Exercise details:
Below are records with pictures. Transcribe exactly, and only, the lines from the line with "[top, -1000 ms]" to the line with "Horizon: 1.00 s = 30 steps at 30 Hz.", both ends included, but not the pictures.
===
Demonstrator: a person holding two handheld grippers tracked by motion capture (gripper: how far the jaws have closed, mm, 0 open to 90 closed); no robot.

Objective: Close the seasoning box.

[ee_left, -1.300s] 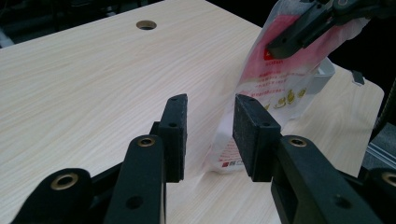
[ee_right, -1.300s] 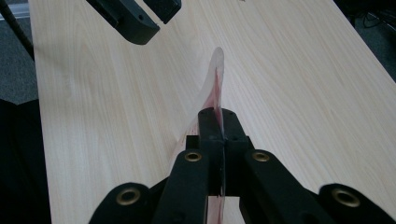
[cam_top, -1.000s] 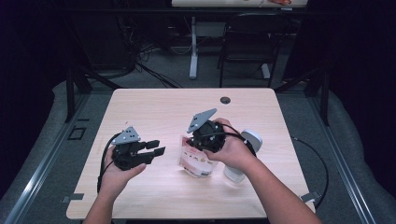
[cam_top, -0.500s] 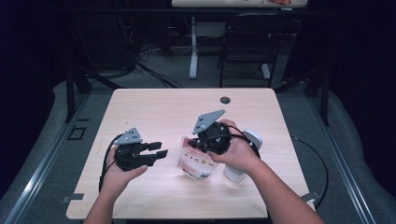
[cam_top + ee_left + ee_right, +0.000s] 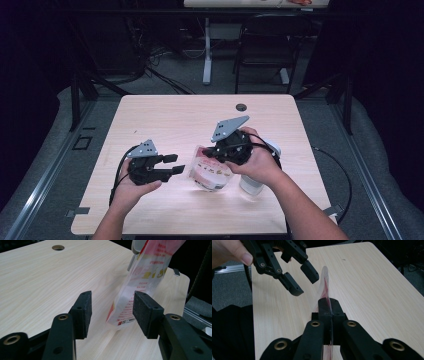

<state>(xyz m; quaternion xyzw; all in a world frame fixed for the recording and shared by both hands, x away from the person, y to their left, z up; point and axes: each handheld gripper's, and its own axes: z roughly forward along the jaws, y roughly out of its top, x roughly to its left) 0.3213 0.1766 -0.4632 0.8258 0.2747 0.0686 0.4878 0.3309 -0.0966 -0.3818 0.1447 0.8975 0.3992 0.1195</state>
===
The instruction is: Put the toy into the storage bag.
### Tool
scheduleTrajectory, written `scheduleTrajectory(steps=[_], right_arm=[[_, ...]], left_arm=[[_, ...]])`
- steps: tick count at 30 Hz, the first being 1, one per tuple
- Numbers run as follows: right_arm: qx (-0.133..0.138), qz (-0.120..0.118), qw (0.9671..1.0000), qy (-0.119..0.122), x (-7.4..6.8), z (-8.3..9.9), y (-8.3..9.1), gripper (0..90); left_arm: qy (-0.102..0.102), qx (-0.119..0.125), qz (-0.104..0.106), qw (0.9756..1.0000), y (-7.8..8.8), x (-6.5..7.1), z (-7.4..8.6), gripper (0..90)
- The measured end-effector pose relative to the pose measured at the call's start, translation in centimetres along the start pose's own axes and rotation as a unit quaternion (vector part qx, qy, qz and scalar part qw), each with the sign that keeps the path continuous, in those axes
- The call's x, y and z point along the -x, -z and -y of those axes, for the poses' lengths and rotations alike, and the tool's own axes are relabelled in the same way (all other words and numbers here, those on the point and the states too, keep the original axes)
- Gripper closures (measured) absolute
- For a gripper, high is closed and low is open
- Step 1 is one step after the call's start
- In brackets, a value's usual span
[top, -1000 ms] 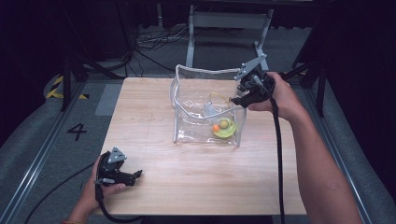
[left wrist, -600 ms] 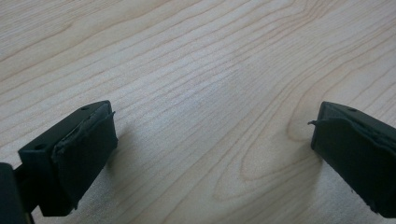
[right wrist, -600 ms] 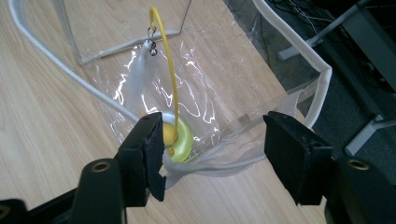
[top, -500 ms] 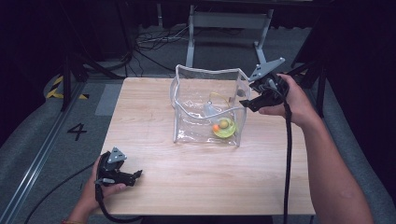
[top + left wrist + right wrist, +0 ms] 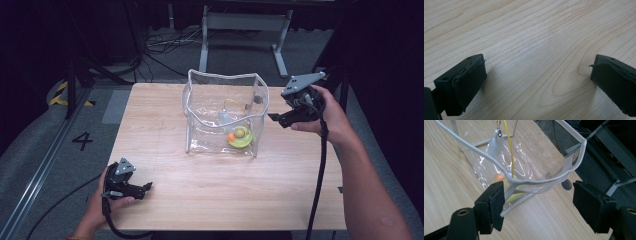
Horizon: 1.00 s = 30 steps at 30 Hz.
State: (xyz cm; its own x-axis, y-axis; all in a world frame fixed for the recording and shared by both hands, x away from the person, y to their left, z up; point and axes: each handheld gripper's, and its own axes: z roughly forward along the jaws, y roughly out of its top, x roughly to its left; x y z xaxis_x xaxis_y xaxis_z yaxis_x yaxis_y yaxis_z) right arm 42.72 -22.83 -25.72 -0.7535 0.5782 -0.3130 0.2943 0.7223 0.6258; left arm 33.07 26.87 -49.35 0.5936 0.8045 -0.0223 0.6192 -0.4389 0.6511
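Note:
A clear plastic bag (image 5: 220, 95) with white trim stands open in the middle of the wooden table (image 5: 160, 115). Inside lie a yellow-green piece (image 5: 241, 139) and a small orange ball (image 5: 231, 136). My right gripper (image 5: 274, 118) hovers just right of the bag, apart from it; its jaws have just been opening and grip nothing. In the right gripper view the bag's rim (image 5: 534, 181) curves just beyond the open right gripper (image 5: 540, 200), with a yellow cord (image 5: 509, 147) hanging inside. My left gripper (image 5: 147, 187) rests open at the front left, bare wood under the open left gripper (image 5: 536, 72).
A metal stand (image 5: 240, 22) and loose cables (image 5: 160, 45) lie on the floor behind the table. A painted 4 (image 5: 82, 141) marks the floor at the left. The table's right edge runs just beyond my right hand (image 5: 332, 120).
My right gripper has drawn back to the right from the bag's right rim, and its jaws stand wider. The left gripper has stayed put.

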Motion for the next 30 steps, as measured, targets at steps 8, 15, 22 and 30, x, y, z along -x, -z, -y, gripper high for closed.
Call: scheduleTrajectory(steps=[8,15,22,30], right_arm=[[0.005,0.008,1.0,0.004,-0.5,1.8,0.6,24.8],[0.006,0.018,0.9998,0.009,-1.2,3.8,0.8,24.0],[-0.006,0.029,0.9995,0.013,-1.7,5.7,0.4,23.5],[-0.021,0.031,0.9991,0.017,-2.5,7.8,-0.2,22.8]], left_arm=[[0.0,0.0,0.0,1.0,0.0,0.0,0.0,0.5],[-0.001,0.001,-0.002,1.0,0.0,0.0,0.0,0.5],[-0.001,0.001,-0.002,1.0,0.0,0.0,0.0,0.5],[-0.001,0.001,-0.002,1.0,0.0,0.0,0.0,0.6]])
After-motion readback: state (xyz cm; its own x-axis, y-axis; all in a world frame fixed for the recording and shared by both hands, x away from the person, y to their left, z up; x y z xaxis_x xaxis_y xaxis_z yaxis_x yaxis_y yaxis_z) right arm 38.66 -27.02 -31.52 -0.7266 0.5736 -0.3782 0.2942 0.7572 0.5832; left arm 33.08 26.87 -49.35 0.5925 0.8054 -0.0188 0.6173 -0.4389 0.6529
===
Answer to this task:
[top, -1000 ms] 
[left wrist, -600 ms] 
[right wrist, -600 ms] 
[top, -500 ms] 
[top + left wrist + right wrist, +0 ms] 
Horizon: 1.00 s = 30 steps at 30 Hz.

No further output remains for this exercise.